* **Exercise directions**: Wherever the line with "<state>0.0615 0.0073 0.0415" sits in the listing below, transcribe from it up to and including the line with "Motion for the", exactly, and leave the remaining lines out.

* **Recorded information**:
* * * * *

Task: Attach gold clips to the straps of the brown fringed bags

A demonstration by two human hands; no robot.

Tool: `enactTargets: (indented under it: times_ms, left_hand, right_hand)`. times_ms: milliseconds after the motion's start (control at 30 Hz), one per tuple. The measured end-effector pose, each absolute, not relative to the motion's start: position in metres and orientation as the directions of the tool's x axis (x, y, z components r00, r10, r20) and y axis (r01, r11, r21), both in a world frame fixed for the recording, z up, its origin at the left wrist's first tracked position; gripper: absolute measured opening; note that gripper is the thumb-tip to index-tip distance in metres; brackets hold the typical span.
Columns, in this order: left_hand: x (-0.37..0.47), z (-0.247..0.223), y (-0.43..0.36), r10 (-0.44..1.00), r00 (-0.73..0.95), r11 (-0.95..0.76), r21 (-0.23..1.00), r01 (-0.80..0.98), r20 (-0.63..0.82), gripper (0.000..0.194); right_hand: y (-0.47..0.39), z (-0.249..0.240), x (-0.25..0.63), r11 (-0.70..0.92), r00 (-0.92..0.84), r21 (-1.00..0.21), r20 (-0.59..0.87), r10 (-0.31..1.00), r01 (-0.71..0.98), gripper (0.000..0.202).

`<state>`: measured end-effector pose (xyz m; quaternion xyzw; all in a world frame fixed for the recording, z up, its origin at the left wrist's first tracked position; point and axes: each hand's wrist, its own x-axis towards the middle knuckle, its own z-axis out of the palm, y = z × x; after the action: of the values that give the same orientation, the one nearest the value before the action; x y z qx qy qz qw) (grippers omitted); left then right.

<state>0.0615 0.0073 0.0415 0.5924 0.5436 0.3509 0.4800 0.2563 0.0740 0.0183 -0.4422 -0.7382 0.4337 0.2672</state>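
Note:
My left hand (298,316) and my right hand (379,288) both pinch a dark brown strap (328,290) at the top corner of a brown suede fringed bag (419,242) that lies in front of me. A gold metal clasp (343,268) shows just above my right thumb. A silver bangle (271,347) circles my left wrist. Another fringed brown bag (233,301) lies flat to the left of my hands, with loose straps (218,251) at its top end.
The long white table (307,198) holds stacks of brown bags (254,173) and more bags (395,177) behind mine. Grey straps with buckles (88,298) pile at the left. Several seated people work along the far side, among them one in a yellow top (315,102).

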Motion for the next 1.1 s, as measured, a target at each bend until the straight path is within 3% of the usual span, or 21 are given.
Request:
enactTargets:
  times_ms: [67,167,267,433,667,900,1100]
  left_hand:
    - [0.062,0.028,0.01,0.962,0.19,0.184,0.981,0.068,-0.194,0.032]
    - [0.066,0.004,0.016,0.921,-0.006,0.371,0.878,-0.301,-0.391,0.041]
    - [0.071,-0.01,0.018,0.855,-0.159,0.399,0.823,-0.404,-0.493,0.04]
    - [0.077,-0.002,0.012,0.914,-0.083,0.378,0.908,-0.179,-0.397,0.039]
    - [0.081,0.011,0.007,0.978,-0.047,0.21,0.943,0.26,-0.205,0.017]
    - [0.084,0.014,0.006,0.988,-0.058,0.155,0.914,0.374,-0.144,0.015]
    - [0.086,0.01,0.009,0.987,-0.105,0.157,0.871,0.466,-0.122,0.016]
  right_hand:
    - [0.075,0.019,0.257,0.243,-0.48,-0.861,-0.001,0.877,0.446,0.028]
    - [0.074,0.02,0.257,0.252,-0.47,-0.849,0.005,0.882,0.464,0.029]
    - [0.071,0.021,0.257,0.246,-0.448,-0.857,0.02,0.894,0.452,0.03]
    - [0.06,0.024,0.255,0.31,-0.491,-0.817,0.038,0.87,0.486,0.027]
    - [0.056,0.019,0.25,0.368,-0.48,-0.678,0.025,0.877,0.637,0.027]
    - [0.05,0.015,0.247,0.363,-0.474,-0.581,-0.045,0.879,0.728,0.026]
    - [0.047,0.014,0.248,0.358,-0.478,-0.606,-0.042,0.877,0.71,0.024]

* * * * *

* **Response area**:
<state>0.0615 0.0073 0.0415 0.5924 0.5436 0.3509 0.4800 0.2563 0.0740 0.0183 -0.4422 -0.7382 0.4337 0.2672</state>
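Note:
My left hand (298,316) and my right hand (379,288) both pinch a dark brown strap (328,290) at the top corner of a brown suede fringed bag (419,242) that lies in front of me. A gold metal clasp (343,268) shows just above my right thumb. A silver bangle (271,347) circles my left wrist. Another fringed brown bag (233,301) lies flat to the left of my hands, with loose straps (218,251) at its top end.
The long white table (307,198) holds stacks of brown bags (254,173) and more bags (395,177) behind mine. Grey straps with buckles (88,298) pile at the left. Several seated people work along the far side, among them one in a yellow top (315,102).
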
Motion for the next 1.1 s, as measured, a target at each bend until the straight path is within 3% of the usual span, or 21 are given.

The output given here is complete.